- [DIRECTIONS FOR THIS TASK] Return only those lines of the records below in which "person" appears.

- [MATERIAL FOR THIS EXERCISE]

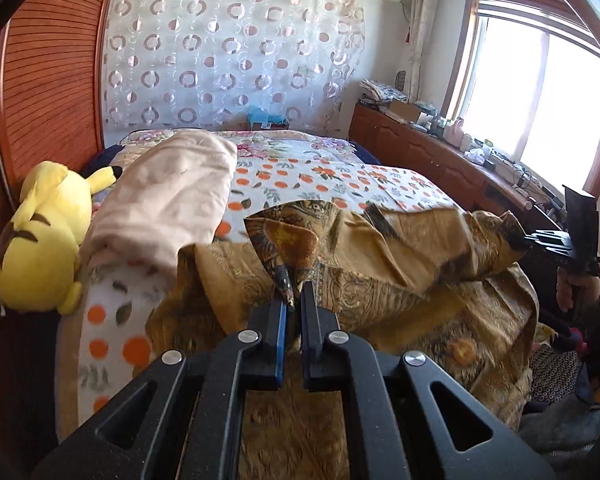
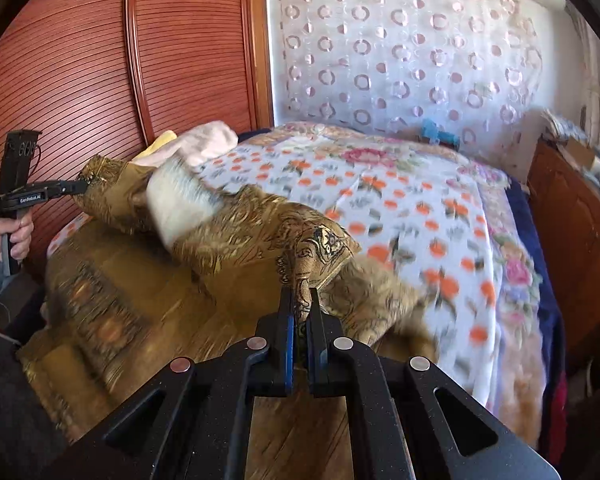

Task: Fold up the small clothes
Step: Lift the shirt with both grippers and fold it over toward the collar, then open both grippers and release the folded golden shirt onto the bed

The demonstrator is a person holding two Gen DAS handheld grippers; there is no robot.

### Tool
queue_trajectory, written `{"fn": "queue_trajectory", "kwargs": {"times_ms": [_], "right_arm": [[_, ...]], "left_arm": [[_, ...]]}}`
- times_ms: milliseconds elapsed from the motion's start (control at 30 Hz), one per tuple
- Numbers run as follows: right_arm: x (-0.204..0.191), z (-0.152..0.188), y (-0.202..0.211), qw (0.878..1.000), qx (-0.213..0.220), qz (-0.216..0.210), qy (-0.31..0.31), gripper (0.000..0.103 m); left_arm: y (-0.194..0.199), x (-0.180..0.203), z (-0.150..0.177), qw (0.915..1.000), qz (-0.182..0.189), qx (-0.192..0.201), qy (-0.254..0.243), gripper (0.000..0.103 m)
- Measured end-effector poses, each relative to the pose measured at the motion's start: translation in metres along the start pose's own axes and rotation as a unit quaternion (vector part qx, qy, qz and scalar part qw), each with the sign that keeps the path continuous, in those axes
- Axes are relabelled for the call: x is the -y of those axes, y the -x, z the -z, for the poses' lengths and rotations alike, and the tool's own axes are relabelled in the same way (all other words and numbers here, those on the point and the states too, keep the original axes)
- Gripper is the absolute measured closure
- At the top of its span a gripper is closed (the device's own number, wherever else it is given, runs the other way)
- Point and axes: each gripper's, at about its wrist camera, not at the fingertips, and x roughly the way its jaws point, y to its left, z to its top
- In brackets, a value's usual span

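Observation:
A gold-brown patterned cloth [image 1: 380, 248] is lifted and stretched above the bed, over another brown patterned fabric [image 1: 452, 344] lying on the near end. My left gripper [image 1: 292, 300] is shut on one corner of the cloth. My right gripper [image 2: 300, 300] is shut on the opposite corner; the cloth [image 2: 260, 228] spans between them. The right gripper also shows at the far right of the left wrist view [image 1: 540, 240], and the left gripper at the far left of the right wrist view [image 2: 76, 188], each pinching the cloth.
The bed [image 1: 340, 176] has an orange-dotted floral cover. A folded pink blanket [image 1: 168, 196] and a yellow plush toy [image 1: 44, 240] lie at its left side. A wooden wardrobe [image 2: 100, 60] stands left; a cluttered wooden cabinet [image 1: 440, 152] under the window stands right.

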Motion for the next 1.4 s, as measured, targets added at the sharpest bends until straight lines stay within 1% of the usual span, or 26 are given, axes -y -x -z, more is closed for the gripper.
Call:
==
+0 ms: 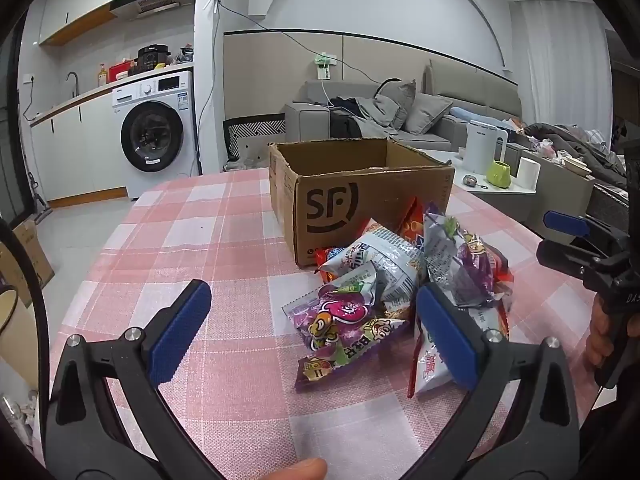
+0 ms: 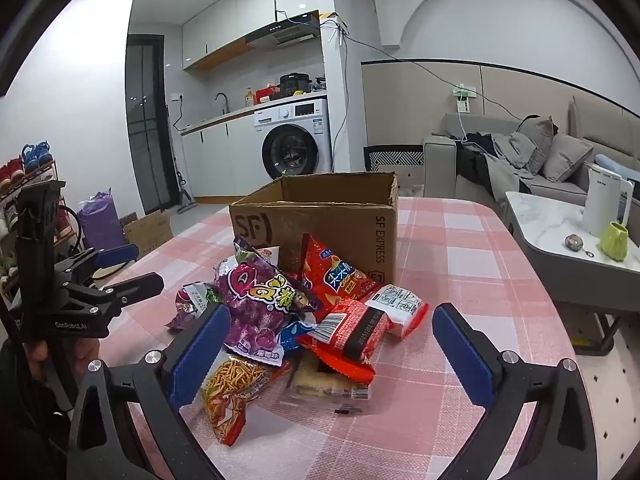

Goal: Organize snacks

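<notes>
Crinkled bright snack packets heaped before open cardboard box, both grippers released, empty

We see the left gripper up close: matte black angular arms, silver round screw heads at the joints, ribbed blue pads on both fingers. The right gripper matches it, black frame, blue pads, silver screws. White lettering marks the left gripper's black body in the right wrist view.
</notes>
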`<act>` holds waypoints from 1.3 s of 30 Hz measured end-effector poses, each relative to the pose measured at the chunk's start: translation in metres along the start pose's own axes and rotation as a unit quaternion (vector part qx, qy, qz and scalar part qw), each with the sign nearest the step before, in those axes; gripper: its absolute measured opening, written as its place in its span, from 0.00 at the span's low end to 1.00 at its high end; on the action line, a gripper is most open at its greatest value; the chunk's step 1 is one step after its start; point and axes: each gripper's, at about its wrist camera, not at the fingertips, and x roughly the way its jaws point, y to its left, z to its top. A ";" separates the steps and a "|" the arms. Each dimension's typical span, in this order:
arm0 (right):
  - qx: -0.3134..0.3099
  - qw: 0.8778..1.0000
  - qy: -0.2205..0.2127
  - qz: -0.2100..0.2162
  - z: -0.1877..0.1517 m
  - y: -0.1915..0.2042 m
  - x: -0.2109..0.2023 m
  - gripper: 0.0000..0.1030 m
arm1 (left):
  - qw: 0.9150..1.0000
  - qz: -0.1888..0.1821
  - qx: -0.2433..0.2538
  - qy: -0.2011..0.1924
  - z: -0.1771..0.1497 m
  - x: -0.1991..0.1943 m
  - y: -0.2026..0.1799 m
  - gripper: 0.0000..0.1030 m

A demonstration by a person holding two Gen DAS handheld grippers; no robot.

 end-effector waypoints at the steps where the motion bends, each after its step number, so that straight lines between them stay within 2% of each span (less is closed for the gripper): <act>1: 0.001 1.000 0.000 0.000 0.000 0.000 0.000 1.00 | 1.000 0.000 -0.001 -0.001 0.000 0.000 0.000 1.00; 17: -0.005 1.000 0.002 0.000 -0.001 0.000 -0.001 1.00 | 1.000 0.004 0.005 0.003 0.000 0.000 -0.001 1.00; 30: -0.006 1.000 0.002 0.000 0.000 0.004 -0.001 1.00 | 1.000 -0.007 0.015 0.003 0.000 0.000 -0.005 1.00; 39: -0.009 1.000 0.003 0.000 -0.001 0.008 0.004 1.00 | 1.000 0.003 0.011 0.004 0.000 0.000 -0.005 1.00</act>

- [ANSWER]
The demonstrator is a person holding two Gen DAS handheld grippers; there is no robot.
A demonstration by a person holding two Gen DAS handheld grippers; no robot.

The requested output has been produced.